Exercise goal: After locating the line that contains "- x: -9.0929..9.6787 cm" in the listing below, write out that line and every following line exactly, with no other output.

Source data:
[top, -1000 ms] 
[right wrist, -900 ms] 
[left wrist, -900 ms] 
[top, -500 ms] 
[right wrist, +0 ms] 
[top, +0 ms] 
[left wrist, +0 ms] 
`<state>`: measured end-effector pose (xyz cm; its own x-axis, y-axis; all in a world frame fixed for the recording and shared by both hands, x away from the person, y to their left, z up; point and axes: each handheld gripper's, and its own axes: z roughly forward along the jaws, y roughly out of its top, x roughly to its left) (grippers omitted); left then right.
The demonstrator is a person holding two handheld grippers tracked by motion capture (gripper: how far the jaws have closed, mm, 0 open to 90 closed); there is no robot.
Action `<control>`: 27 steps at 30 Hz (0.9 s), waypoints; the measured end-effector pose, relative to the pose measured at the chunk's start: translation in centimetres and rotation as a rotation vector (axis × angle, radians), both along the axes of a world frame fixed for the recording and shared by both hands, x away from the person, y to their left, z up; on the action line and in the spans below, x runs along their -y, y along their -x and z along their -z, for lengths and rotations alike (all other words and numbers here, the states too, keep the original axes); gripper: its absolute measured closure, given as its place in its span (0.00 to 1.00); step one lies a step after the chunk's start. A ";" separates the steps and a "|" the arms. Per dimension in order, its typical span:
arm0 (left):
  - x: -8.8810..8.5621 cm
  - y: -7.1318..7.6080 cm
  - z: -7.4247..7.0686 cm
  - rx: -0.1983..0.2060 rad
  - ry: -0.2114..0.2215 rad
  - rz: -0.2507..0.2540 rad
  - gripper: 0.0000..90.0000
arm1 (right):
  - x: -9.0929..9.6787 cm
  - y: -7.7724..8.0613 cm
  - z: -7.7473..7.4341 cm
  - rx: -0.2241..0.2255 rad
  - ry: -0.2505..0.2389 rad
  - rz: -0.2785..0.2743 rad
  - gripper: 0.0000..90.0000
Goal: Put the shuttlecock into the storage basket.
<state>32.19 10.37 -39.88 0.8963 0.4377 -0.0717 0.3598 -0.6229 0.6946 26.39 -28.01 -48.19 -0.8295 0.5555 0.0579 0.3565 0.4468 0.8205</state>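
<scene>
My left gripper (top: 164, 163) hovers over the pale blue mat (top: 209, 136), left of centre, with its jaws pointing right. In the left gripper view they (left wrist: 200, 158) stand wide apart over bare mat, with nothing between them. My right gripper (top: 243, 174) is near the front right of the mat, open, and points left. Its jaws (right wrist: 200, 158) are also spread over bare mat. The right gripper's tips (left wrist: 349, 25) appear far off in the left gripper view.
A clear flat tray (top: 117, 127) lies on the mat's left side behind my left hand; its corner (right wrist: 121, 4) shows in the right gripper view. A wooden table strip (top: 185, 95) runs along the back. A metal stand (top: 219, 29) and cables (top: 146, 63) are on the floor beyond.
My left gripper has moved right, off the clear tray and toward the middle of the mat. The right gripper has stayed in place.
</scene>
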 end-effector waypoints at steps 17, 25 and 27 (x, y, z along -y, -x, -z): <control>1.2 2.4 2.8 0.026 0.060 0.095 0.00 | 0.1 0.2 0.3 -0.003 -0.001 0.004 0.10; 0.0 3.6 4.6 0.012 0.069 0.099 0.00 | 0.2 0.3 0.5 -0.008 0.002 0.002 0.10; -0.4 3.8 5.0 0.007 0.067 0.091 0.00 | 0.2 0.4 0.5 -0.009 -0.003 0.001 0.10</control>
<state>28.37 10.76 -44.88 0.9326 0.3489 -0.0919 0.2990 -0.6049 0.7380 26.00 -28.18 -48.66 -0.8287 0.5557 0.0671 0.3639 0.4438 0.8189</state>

Answer space:
  - x: -9.0929..9.6787 cm
  - y: -7.7724..8.0613 cm
  - z: -7.7473..7.4341 cm
  - rx: -0.2241..0.2255 rad
  - ry: -0.2505..0.2389 rad
  - rz: -0.2785..0.2743 rad
  - gripper: 0.0000..90.0000
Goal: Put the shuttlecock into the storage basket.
<state>32.19 10.37 -39.88 0.8963 0.4377 -0.0717 0.3598 -0.6229 0.6946 26.39 -28.01 -48.19 -0.8295 0.5555 0.0579 0.3565 0.4468 0.8205</state>
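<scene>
My left gripper (top: 164, 163) hovers over the pale blue mat (top: 209, 136), left of centre, with its jaws pointing right. In the left gripper view they (left wrist: 200, 158) stand wide apart over bare mat, with nothing between them. My right gripper (top: 243, 174) is near the front right of the mat, open, and points left. Its jaws (right wrist: 200, 158) are also spread over bare mat. The right gripper's tips (left wrist: 349, 25) appear far off in the left gripper view.
A clear flat tray (top: 117, 127) lies on the mat's left side behind my left hand; its corner (right wrist: 121, 4) shows in the right gripper view. A wooden table strip (top: 185, 95) runs along the back. A metal stand (top: 219, 29) and cables (top: 146, 63) are on the floor beyond.
My left gripper has moved right, off the clear tray and toward the middle of the mat. The right gripper has stayed in place.
</scene>
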 end-effector waypoints at steps 17, 25 and 27 (x, y, z along -y, -x, -z): <control>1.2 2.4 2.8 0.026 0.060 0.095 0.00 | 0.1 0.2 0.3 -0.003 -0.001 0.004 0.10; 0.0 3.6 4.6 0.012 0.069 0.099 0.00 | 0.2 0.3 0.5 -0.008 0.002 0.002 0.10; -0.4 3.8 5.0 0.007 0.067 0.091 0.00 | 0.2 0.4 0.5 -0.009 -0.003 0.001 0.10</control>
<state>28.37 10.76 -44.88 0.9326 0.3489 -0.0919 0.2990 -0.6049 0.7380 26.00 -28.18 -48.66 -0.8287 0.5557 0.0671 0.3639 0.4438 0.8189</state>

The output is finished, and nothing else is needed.